**Instructions to follow**. Leaving every image behind, reproduce the records word for word.

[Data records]

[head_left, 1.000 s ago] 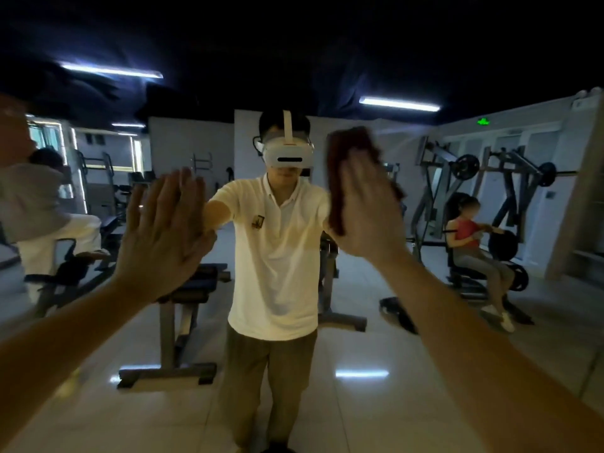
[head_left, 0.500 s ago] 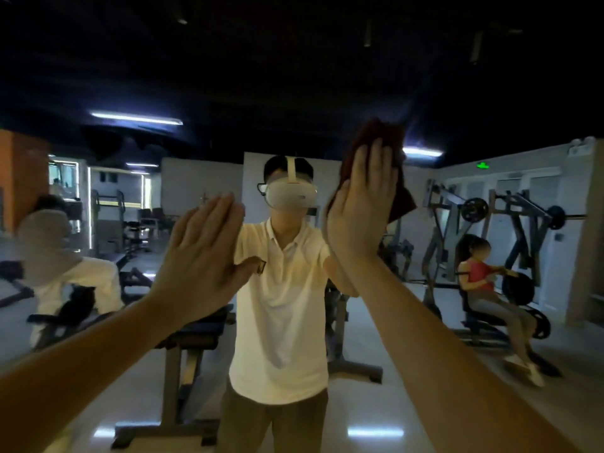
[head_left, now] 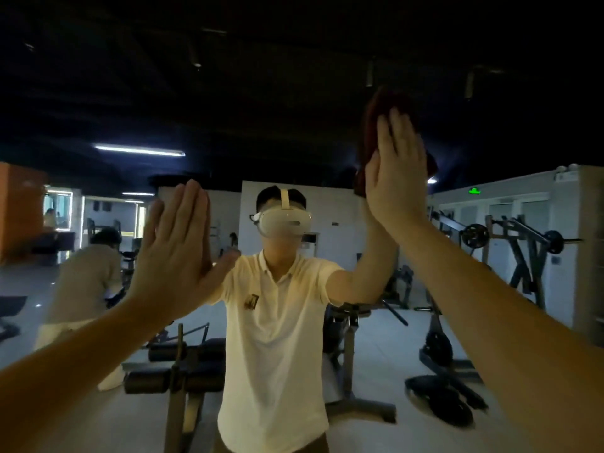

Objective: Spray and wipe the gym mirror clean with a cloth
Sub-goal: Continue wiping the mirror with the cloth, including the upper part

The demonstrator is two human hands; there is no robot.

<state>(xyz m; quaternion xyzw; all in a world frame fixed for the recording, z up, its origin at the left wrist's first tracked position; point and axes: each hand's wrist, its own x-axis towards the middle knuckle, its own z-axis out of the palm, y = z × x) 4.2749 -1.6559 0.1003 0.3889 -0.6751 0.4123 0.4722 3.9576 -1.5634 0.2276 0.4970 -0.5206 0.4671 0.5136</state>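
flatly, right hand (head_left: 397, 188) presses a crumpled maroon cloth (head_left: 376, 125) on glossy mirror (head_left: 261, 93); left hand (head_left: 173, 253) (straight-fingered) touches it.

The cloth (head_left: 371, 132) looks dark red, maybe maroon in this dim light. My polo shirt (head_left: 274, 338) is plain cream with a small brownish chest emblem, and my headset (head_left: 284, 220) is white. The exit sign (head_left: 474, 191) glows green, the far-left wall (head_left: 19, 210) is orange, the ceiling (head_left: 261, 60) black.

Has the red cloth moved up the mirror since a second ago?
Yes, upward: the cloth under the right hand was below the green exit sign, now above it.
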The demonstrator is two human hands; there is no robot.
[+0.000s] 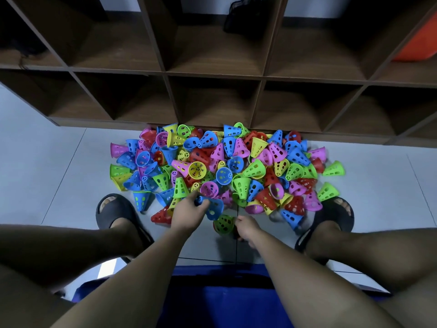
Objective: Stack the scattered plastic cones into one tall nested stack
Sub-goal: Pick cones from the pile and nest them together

**Reply to the task**.
[head_left, 1.000 s ago] 
[head_left, 0.500 s ago] 
[head_left, now] 

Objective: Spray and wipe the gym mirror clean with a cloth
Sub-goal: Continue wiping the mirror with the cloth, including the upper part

The demonstrator is two human hands; there is no robot.

<state>(xyz m; quaternion xyzw; all in a world frame fixed for the recording, z up, its origin at the left wrist's first tracked position; point and axes: each hand's wrist, its own x-axis towards the middle knuckle, its own z-axis out of the palm, y = z × x) 4.2749 -1.6559 0.1003 0.3889 -0.6751 0.4123 0.4722 3.9576 -1.5634 0.2276 0.4970 -0.5206 0.4671 0.5136</state>
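flatly, right hand (head_left: 397, 188) presses a crumpled maroon cloth (head_left: 376, 125) on glossy mirror (head_left: 261, 93); left hand (head_left: 173, 253) (straight-fingered) touches it.

The cloth (head_left: 371, 132) looks dark red, maybe maroon in this dim light. My polo shirt (head_left: 274, 338) is plain cream with a small brownish chest emblem, and my headset (head_left: 284, 220) is white. The exit sign (head_left: 474, 191) glows green, the far-left wall (head_left: 19, 210) is orange, the ceiling (head_left: 261, 60) black.

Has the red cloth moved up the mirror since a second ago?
Yes, upward: the cloth under the right hand was below the green exit sign, now above it.
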The demonstrator is two human hands; there is no robot.
[+0.000s] 
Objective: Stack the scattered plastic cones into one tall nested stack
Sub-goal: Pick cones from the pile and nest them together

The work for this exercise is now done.